TechCrunch points to a WSJ piece on the second coming of the bubble. Over the past year and a half there’s been lots of talk and debate about whether we’re in another bubble and whether, by implication, there will be another crash.
The answer: yes and no. First the yes part.
Yes: because there is a lot of money — too much money — chasing a lot of bad or underdeveloped ideas in competitive segments where the hope is to build buzz and usage as fast as possible to be acquired. Nobody is in this for the long term, almost nobody is actually building a business. They’re building good looking features or, worse, shells of businesses to flipped or sold as quickly as possible. In that sense the Internet is like an overheated real estate market now.

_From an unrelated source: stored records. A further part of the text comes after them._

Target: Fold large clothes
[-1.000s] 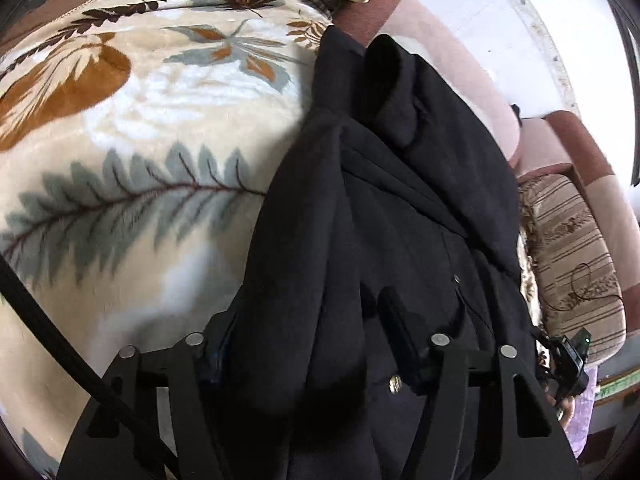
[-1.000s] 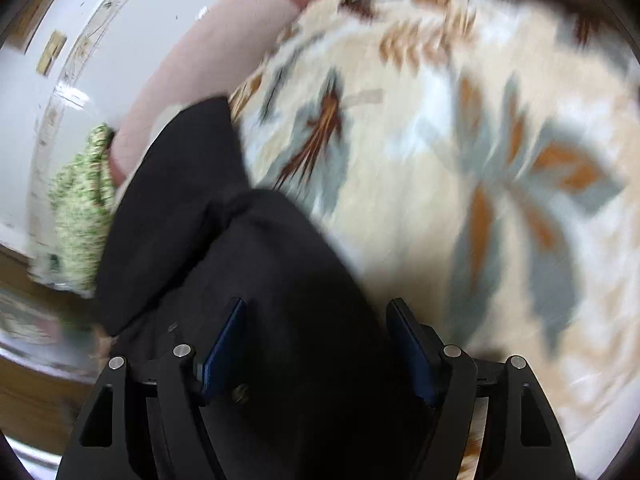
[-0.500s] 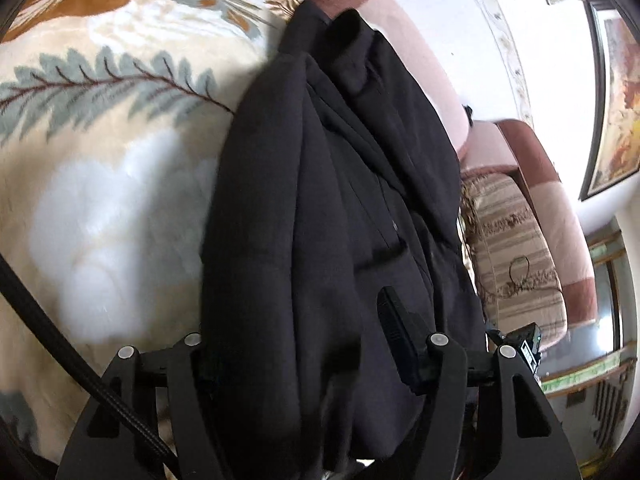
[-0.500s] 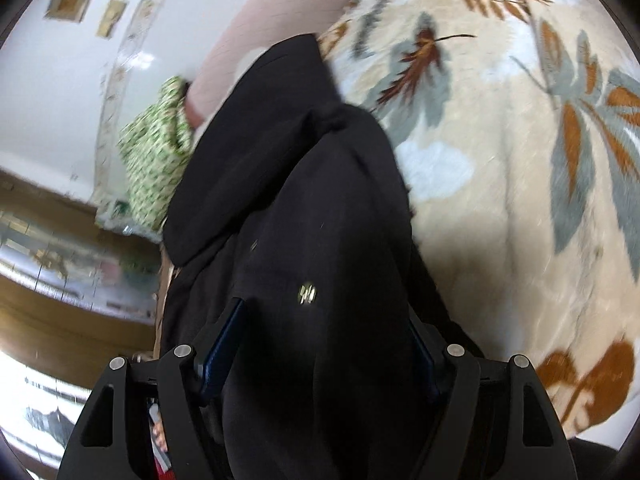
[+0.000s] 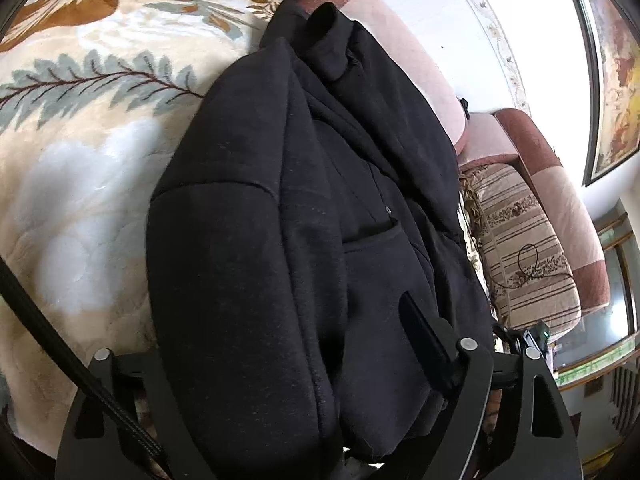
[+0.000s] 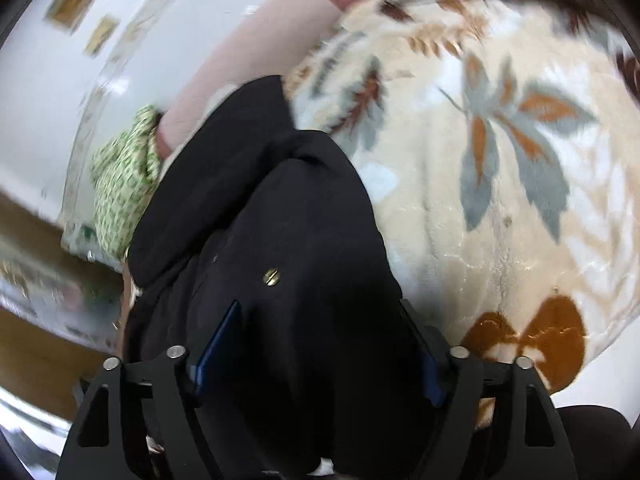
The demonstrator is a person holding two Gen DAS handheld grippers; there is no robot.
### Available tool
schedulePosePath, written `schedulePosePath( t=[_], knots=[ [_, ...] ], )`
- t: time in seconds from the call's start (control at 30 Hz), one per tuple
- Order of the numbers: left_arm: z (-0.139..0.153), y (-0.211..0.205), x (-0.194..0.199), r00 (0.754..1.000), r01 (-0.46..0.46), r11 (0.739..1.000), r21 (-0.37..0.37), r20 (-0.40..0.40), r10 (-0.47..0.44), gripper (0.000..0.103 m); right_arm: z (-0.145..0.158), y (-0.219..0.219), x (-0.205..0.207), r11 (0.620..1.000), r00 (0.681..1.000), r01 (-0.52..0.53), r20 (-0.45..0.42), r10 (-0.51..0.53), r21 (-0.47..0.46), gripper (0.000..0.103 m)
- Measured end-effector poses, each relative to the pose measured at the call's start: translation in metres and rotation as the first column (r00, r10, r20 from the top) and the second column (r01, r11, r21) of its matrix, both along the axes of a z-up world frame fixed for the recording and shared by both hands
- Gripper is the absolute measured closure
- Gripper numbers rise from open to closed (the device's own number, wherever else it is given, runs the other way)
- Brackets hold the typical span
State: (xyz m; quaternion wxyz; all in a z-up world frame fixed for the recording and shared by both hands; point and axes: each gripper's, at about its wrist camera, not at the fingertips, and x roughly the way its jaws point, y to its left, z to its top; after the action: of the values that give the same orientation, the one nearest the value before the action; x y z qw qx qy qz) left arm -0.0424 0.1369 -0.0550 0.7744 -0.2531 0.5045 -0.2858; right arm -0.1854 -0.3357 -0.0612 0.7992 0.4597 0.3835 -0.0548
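Observation:
A large black jacket point(image 5: 304, 208) with brass snap buttons lies folded lengthwise on a cream blanket with leaf prints point(image 5: 88, 128). My left gripper point(image 5: 288, 344) has its jaws wide apart around a thick fold of the jacket; the left finger is hidden under the cloth. In the right wrist view the same jacket point(image 6: 280, 248) fills the space between the jaws of my right gripper point(image 6: 320, 332), which also stand wide apart around its bulk. A brass snap point(image 6: 271, 277) shows just ahead of the right gripper.
A pink and maroon sofa back point(image 5: 404, 52) runs behind the jacket. A striped cushion point(image 5: 524, 248) lies to the right. A green patterned cloth point(image 6: 124, 184) sits by the sofa back. A black cable point(image 5: 52, 344) crosses the left wrist view.
Both grippers shifted with the jacket between their jaws; the right view swung back toward the blanket, and the jacket now lies as a more compact bundle.

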Motion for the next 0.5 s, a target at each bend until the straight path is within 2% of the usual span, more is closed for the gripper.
schedulePosePath(
  t=[0.03, 0.07, 0.1, 0.17, 0.2, 0.23, 0.3, 0.37, 0.5],
  knots=[
    [0.0, -0.002, 0.0, 1.0, 0.005, 1.0, 0.014, 0.006, -0.005, 0.02, -0.005, -0.001, 0.004, 1.0, 1.0, -0.006, -0.011, 0.006, 0.02, 0.018],
    [0.001, -0.002, -0.001, 1.0, 0.007, 1.0, 0.024, 0.011, -0.007, 0.021, -0.003, 0.002, 0.006, 1.0, 1.0, -0.021, -0.003, 0.021, 0.002, 0.015],
    [0.002, -0.003, -0.002, 1.0, -0.002, 0.999, 0.051, 0.02, 0.001, 0.027, -0.001, 0.006, 0.008, 0.998, 0.999, -0.05, 0.001, 0.05, -0.025, 0.01],
    [0.002, -0.004, -0.005, 0.999, -0.035, 0.991, 0.133, 0.025, 0.032, 0.067, 0.003, 0.021, 0.012, 0.988, 0.993, -0.12, -0.015, 0.119, -0.098, 0.01],
    [0.002, -0.004, -0.007, 0.999, -0.048, 0.988, 0.147, 0.025, 0.044, 0.073, 0.007, 0.032, 0.014, 0.975, 0.986, -0.165, -0.029, 0.163, -0.146, 0.012],
    [0.004, 0.0, -0.009, 0.998, -0.067, 0.988, 0.14, 0.022, 0.064, 0.082, 0.009, 0.039, 0.014, 0.965, 0.979, -0.203, -0.035, 0.2, -0.169, 0.028],
    [0.011, 0.006, -0.015, 0.996, -0.087, 0.987, 0.135, 0.034, 0.083, 0.087, 0.013, 0.047, 0.011, 0.956, 0.972, -0.235, -0.028, 0.234, -0.178, 0.072],
    [0.018, 0.013, -0.023, 0.993, -0.108, 0.986, 0.128, 0.053, 0.102, 0.089, 0.017, 0.043, 0.005, 0.961, 0.971, -0.235, 0.007, 0.239, -0.148, 0.083],
    [0.026, 0.019, -0.028, 0.993, -0.111, 0.985, 0.13, 0.065, 0.103, 0.089, 0.022, 0.021, -0.001, 0.978, 0.977, -0.196, 0.073, 0.201, -0.076, 0.087]
  ],
)
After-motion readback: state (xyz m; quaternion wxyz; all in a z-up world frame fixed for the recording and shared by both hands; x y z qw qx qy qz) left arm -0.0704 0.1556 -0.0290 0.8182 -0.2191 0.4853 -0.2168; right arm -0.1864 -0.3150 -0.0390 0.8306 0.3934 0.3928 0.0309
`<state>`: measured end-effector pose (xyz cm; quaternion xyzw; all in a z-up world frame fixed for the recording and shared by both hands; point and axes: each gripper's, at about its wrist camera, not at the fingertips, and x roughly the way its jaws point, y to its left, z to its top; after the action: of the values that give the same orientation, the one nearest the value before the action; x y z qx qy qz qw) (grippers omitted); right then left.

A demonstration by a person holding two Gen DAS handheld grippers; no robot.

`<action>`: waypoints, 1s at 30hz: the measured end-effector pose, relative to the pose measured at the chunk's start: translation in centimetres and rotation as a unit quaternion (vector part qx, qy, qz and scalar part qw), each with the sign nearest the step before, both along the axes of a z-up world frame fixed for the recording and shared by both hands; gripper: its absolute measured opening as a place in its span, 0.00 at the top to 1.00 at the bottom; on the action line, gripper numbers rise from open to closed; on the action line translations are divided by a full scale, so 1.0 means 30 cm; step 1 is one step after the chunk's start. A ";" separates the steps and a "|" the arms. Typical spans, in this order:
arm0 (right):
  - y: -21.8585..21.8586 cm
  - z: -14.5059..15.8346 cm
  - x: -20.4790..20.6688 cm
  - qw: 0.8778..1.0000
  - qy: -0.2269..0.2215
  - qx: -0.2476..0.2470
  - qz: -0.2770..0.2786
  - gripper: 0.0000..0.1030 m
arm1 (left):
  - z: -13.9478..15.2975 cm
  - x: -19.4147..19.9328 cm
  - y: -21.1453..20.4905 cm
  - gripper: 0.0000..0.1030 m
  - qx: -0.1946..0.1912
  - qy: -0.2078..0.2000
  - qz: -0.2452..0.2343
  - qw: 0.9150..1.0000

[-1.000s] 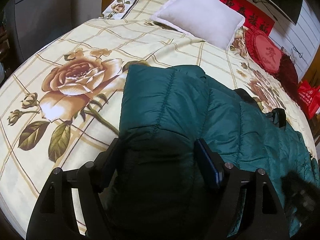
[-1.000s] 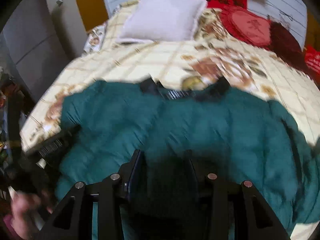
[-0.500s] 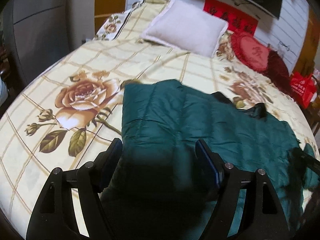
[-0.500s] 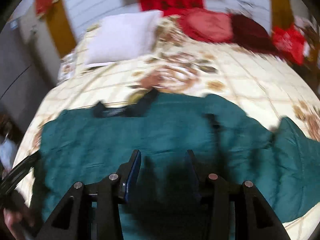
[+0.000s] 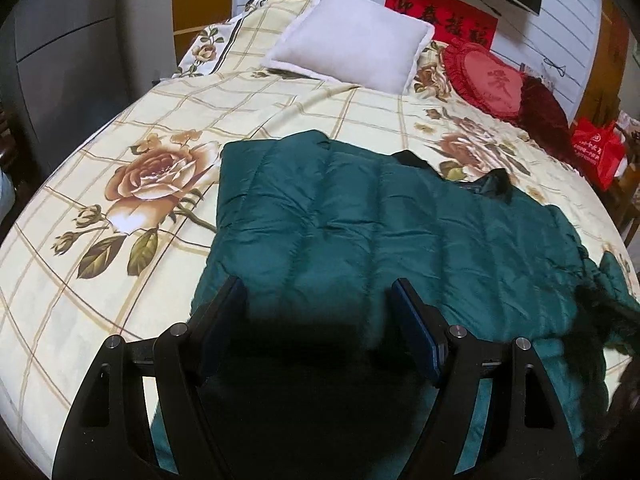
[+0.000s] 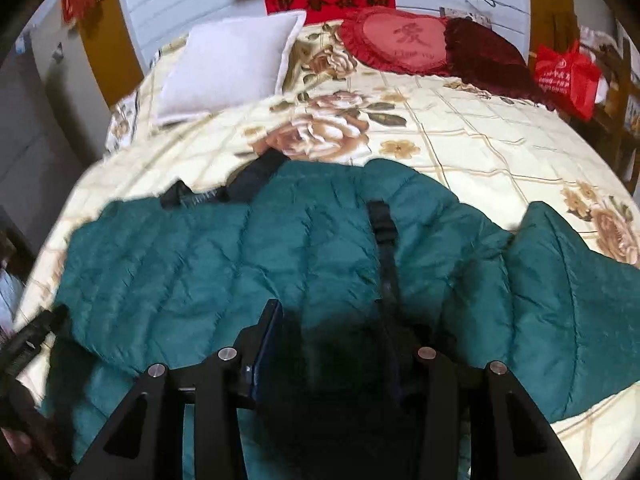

Right after the first crash business models started to matter but in the past couple years it’s become about usage first and models second or third. Investors figure that VC money will last until the acquisition before their investments actually have to make money the old fashioned way.
Now the no part.
The single difference between then and now is the audience. The Internet was still not an essential part of people’s lives back in 2001. Now it is. Increasingly the Internet is the primary medium in a fragmented media marketplace. While the advertising dollars have yet to fully recognize and catch up, more will flow online.
Putting aside the consumer dynamics, who’s making money? The answer is: not that many companies and most of them aren’t traditional media companies (whose audiences are eroding to varying degrees). From the recent IAB/PwC report on online ad revenues:
Online advertising continues to remain concentrated with the ten leading ad-selling companies, which accounted for 70 percent of total revenues
What that means as a practical matter is the following: If US Internet ad revenues hit $20 or so billion this year that means that those ten companies (lead by Google) will collect $14 billion in the aggregate. That leaves a still-healthy $6 billion, split mostly among 40 other companies unevenly:
Source: IAB/PwC (10/07)
Online is one of the very few “healthy” advertising market sectors right now.
To be sure, we are certain to see lots of these companies fail in the next 12-18 months, only a few will be acquired and fewer still will make revenue. However the fact of real money being made by some online and the migration of audiences to the Internet as a primary medium means that Bubble 2.0 is quite different than its predecessor.